Since HAUSER is a German company, their package deals begin and end in Munich, Germany, so you must get to the Munich airport on your own and add that cost to your total trip. We spent a few days in Munich before departing for Nepal, both to sightsee and to get used to the time change from the East Coast of the US. Renate speaks German, but even if she didn't, it would not have been a problem for us as everyone we dealt with in the home office, as well as the guides and the other trekkers all spoke fluent English.
As with most package tours, the HAUSER representatives met us on arrival at the airport in Katmandu, and from then until they delivered us back to the airport, everything was taken care of. This is nice when you are in a country where not only is the language strange, but the written word is indecipherable. Our guide was a Nepalese who spoke German and English. There were a dozen trekkers on our trip, Americans, Austrians and Germans, and we all got along famously.
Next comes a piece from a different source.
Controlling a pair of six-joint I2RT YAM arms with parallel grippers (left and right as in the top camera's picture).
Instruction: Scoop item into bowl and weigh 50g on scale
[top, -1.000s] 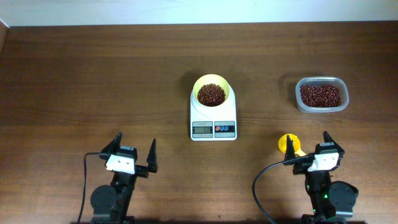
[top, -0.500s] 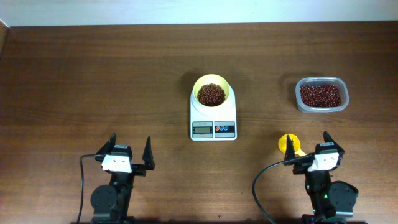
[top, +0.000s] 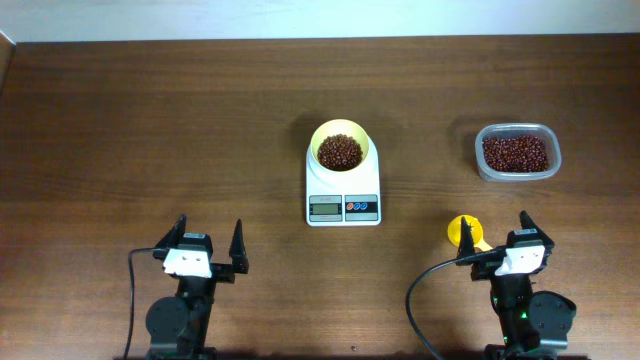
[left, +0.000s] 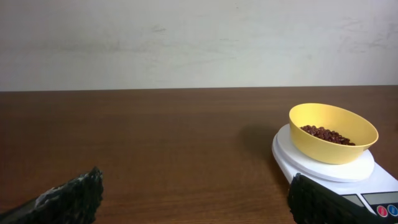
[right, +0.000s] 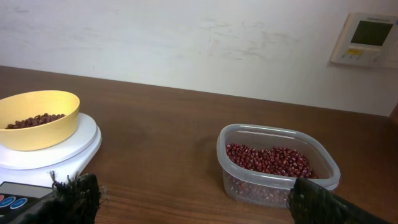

After a day and night of sightseeing in Katmandu, we headed by private coach to Pokhara, the entry to the Annapurna trail into the mountains. Each of us carried what we needed for the day in backpacks, while the bulk of our gear was carried by natives working for a Sherpa, who was in charge of our lodging, food and overall welfare. For 5 days we steadily climbed toward our destination, stopping each night in small lodges where we ate simple meals in communal style dining rooms and slept in tiny rooms with 2 twin beds. This was all that is available on the trekking route up the mountains. You either stay in the lodges (no heat or indoor plumbing) or sleep in tents.
All the way the scenery was spectacular as we went through rain forests with monkeys watching, farmland, fields, and eventually above the tree line into the majestic mountains. We met many locals living in tiny villages along the route. Interesting people living a simple life. We trekked for 6 or more hours every day, with numerous rest stops along the way.
On day 5 we reached the Annapurna base camp, nestled at the foot of the Annapurna mountain at 15,000 feet, higher than any peak in the lower 48 states. The next day we started back down the mountain, stopping at lodges again each night. Each morning we had breakfast outside, staring in awe at the breathtaking mountains surrounding us. We eventually returned to Katmandu for another night of sightseeing before heading home. A truly remarkable trip. We saw dramatic scenery, sampled new foods, met amazing people, accomplished a remarkable physical feat (ascending by foot from Pokhara at 3,000 feet to the base camp at 15,000 feet) and enjoyed an introduction to the Asian way of living.
The cost for this adventure? The flight from Philadelphia to Munich was $1,000 per person round trip, and the HAUSER portion of the trip (flight from Munich to Nepal and back, all meals, in country transport, lodging, national park fees, bag transport, and guides) was $2,400 per person. To this we added two days and nights in Munich for sightseeing, bringing the total cost per person to $3,600 for our 17 day adventure.
As I said at the top, this was our all time favorite trip, and we recommend it to anyone who has the energy, stamina and a sense of adventure. Good luck!